I'm trying to search a node from the following Trisection Tree each node has three children's (must use Recursion)

                        (1,5)
                      /0  |1  \2
                     /    |    \                   
                (2,7)          (1,3)
              /0  |1 \2      /0 |1 \2
                  |   \         |   \
                     (7,5)          (0,-5)
                  

key=(1,5), children=[key=(2,7), children=[None, None, key=(7,5), children=[None, None, None]], None, key=(1,3), children=[None, None, key=(0,-5), children=[None, None, None]]]

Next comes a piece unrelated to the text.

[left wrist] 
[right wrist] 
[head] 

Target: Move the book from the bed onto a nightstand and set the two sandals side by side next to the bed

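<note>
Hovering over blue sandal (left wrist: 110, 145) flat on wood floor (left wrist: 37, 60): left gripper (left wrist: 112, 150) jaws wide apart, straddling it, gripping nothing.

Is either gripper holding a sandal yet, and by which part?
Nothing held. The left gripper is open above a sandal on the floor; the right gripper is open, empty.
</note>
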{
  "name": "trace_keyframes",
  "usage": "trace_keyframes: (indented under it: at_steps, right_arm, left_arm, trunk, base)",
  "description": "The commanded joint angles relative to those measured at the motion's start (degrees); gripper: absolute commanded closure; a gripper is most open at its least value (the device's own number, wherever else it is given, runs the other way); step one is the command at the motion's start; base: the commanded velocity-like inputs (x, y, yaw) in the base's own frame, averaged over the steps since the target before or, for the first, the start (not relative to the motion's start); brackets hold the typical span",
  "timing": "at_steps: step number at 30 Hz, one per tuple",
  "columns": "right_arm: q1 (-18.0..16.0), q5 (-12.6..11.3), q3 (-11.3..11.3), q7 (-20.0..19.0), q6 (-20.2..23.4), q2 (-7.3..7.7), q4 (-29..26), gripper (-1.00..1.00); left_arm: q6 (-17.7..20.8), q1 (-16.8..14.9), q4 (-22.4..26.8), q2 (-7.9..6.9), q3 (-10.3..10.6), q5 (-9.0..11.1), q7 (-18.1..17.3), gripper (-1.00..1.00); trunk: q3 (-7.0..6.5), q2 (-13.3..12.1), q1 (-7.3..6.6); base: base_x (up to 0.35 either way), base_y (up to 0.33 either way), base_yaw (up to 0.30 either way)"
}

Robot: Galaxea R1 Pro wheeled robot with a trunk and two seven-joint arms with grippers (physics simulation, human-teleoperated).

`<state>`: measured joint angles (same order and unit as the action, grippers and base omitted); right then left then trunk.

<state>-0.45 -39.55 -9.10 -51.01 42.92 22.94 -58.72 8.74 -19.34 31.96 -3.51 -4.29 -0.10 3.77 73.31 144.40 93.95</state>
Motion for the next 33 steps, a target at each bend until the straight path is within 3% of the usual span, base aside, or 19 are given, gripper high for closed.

Here is my search function contain argument p (p is a node which I want to search e.g. (1,3))
def search(self,p):
        
        if self.key == None:
            return None
        if p == self.key:
            return self
        elif self.child[0]:
                            
            if self.child[0] == None:
                return None
            else:
                return self.child[0].search(p)
        elif self.child[1]:
                            
            if self.child[1] == None:
                return None
            else:
                return self.child[1].search(p)
        elif self.child[2]:
                           
            if self.child[2] == None:
                return None
            else:
                return self.child[2].search(p)

Output can be if p=(1,3)

key=(1,3), children=[None, None, key=(0,-5), children=[None, None, None]]

How to do this..

CodePudding user response:

Some of the issues:

  • If you enter the elif self.child[0] block, then the next (nested) if condition (self.child[0] == None) is always going to be false.

  • In that same block there will always be a return that executes, i.e. no other child will ever be checked.

Not the problem, but:

  • The self.key == None condition seems to assume that... there could be a None key, which makes me think your Tree class is always having at least one node, and that you indicate an empty tree with a None key. That is not the best practice. An empty tree should just have no nodes at all. So you should separate a Node class from a Tree class, where the Tree class has a root attribute that is either None (empty tree) or a Node instance.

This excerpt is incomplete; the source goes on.